Deuxième volet de la trilogie de standards amorcée avec Shadows in the Night, Fallen Angels reprend la même formule — formation resserrée, interprétation dépouillée de tout artifice orchestral — pour un nouveau choix de chansons popularisées notamment par Frank Sinatra, avec une tonalité globalement plus légère et enjouée que son prédécesseur.
Melancholy Mood et All the Way illustrent cette approche d'orfèvre miniaturiste, où Dylan privilégie la nuance et la retenue plutôt que la démonstration vocale — un choix cohérent avec les limites objectives de sa voix à ce stade de sa carrière, mais transformé en parti pris esthétique à part entière plutôt que subi comme une contrainte.
Le disque confirme que le projet entamé avec Shadows in the Night n'était pas un caprice isolé mais une véritable démarche de fond : une manière, pour Dylan, de se réinscrire dans la lignée des grands interprètes populaires américains du milieu du vingtième siècle, au même titre que dans celle des songwriters folk et blues qu'il avait explorée sur ses albums de reprises acoustiques des années 1990.

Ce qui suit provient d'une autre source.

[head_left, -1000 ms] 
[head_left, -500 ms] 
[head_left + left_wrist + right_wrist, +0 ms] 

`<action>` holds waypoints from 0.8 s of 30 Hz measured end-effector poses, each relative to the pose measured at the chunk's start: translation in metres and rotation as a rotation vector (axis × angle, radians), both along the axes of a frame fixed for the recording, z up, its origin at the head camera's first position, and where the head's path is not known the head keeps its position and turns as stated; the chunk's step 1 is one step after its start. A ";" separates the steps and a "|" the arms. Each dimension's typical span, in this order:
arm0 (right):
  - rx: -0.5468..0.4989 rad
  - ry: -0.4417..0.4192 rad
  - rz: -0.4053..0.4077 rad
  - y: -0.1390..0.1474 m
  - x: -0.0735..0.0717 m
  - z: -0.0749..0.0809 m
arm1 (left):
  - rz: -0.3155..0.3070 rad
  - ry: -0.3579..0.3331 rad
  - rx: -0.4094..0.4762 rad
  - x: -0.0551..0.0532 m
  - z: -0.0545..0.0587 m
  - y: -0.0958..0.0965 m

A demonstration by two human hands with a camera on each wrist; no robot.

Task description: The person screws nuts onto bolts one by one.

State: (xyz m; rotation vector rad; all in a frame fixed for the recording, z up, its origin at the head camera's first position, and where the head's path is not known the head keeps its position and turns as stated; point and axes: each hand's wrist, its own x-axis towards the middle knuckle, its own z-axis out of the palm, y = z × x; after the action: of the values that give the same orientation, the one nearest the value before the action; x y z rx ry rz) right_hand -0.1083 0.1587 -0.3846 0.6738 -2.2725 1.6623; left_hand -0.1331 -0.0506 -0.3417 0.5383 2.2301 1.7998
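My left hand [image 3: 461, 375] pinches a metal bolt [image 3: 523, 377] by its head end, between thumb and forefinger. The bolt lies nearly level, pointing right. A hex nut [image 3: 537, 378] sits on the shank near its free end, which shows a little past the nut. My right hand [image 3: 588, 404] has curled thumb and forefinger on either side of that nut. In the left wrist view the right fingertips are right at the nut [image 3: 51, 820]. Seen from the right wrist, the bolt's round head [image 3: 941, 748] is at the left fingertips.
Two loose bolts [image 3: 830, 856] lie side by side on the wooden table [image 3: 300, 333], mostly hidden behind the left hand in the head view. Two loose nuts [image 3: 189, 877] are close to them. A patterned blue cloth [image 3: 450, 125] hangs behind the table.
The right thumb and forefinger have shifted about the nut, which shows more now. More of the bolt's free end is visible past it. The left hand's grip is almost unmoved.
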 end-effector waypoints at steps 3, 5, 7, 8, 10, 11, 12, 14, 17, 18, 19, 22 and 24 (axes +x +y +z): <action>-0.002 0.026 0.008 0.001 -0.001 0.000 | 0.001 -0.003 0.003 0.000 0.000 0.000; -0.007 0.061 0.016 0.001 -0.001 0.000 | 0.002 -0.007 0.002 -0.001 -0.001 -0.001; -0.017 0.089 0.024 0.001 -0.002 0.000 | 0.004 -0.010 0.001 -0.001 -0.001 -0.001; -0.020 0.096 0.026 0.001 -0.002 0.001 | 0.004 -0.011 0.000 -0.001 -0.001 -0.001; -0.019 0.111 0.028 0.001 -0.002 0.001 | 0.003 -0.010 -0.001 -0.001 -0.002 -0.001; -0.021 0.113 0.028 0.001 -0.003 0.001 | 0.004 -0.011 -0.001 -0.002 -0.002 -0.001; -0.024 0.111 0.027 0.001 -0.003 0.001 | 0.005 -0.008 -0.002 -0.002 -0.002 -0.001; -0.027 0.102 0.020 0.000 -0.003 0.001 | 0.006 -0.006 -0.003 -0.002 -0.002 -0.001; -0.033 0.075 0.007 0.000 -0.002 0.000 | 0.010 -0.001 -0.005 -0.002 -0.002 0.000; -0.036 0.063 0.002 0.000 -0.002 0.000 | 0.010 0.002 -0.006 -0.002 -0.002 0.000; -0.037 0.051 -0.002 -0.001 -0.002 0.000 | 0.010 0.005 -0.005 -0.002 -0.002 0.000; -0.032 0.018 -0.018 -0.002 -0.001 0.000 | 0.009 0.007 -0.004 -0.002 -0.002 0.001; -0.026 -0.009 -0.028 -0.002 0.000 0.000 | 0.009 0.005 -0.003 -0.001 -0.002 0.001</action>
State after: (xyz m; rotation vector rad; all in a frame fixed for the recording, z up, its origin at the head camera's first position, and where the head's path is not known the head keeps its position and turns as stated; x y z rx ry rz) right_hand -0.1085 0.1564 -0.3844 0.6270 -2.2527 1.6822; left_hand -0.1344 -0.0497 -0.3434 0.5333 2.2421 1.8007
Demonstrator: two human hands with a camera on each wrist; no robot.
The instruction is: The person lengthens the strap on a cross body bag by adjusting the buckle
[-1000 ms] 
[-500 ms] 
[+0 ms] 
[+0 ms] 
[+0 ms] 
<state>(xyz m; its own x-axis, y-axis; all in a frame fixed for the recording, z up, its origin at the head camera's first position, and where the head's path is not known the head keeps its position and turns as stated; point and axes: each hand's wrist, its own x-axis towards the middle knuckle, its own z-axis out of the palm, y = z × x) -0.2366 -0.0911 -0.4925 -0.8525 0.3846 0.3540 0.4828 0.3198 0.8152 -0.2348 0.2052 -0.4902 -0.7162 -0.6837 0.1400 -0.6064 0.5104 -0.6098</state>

Accueilli avec un intérêt poli, sans susciter l'enthousiasme critique de Shadows in the Night, Fallen Angels prépare le terrain pour le geste le plus ambitieux de cette trilogie : le triple album Triplicate, publié l'année suivante.
Enregistré en 2015 avec le même quintette que l'album précédent. Le disque confirme une période où Dylan, entre deux tournées, ne chante que le répertoire d'avant-guerre.